ISCA Archive Interspeech 2022
ISCA Archive Interspeech 2022

Local Context-aware Self-attention for Continuous Sign Language Recognition

Ronglai Zuo, Brian Mak

Transformer-based architectures are adopted in many continuous sign language recognition (CSLR) works for sequence modeling due to their strong capability of extracting global contexts. However, since vanilla self-attention (SA), the core module of Transformer, computes a weighted average over all time steps, the local temporal semantics of sign videos may not be fully exploited. In this work, we propose local context-aware self-attention (LCSA) to enhance the vanilla SA to leverage both local and global contexts. We introduce the local contexts at two different levels of model computation: score and query levels.
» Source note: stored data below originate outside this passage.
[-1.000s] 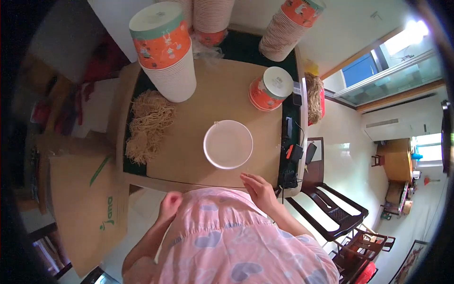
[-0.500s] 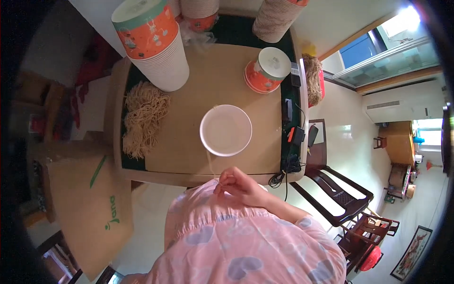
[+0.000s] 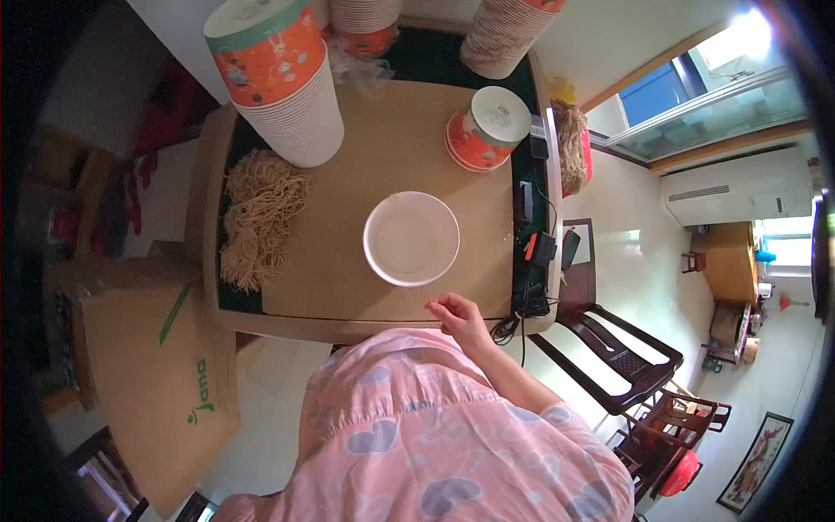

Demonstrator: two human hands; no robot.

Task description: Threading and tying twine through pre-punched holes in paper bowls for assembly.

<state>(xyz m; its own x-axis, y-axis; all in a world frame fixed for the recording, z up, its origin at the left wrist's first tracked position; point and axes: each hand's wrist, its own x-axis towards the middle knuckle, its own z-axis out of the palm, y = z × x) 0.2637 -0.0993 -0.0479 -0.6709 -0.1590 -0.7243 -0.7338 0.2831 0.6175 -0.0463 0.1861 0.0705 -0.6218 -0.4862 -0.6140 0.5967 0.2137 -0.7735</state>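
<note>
A white empty bowl [image 3: 410, 238] is seen on the brown tabletop [image 3: 383, 139], near its front edge. The right hand [image 3: 458, 317] is held just below the bowl at the table edge, apart from it, fingers curled loosely together and holding nothing. The left hand is hidden. A pile of dry noodles [image 3: 258, 216] lies to the left, a stack of orange-and-white cups [image 3: 278, 83] behind it

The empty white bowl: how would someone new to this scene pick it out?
On the brown table, look just beyond the right hand, near the front edge. The white bowl stands alone, mouth up and empty; the other tubs are orange, stacked or lidded.
</note>
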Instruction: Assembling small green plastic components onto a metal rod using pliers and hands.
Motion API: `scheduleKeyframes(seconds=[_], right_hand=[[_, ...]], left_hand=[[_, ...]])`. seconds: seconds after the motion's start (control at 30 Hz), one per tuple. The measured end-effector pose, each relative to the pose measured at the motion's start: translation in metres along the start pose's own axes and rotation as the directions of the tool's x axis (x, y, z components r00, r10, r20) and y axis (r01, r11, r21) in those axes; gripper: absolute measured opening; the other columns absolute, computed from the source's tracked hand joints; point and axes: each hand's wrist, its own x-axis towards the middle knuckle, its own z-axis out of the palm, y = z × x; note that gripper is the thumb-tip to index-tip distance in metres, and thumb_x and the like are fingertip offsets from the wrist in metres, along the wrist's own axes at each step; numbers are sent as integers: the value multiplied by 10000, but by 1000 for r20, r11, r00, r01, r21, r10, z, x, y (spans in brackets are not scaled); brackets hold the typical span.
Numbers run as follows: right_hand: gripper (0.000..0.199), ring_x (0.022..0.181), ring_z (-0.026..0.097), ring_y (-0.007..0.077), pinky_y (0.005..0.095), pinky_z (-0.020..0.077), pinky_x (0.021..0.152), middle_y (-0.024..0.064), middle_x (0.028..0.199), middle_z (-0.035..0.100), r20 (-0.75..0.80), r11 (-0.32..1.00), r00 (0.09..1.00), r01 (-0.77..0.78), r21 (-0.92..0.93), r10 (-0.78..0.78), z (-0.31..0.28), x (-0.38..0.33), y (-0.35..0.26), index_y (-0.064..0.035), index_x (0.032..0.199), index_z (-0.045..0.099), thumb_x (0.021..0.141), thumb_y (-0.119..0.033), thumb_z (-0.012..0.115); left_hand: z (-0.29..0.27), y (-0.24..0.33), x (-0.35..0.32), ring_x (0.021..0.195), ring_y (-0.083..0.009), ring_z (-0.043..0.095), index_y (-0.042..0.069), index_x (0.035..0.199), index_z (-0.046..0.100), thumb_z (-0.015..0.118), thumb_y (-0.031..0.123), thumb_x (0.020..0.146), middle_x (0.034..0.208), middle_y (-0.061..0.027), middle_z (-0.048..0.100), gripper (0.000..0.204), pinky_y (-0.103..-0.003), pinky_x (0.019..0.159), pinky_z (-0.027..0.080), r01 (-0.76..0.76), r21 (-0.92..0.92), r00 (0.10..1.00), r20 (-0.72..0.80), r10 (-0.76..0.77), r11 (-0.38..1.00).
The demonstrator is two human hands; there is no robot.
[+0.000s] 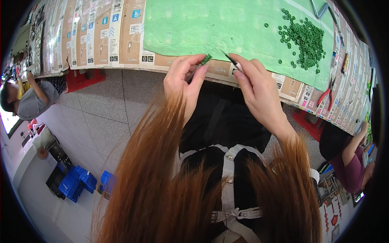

At the score level, we modulate the attention scores explicitly with an additional Gaussian bias. At the query level, local contexts are modeled implicitly using depth-wise temporal convolutional networks (DTCNs). However, the vanilla Gaussian bias has two major shortcomings: first, its window size is fixed and needs to be fine-tuned laboriously; second, the fixed window size is common among all time steps. In this work, a dynamic Gaussian bias is further proposed to address the above issues. Experimental results on two benchmarks, PHOENIX-2014 and CSL, validate the effectiveness and superiority of our method.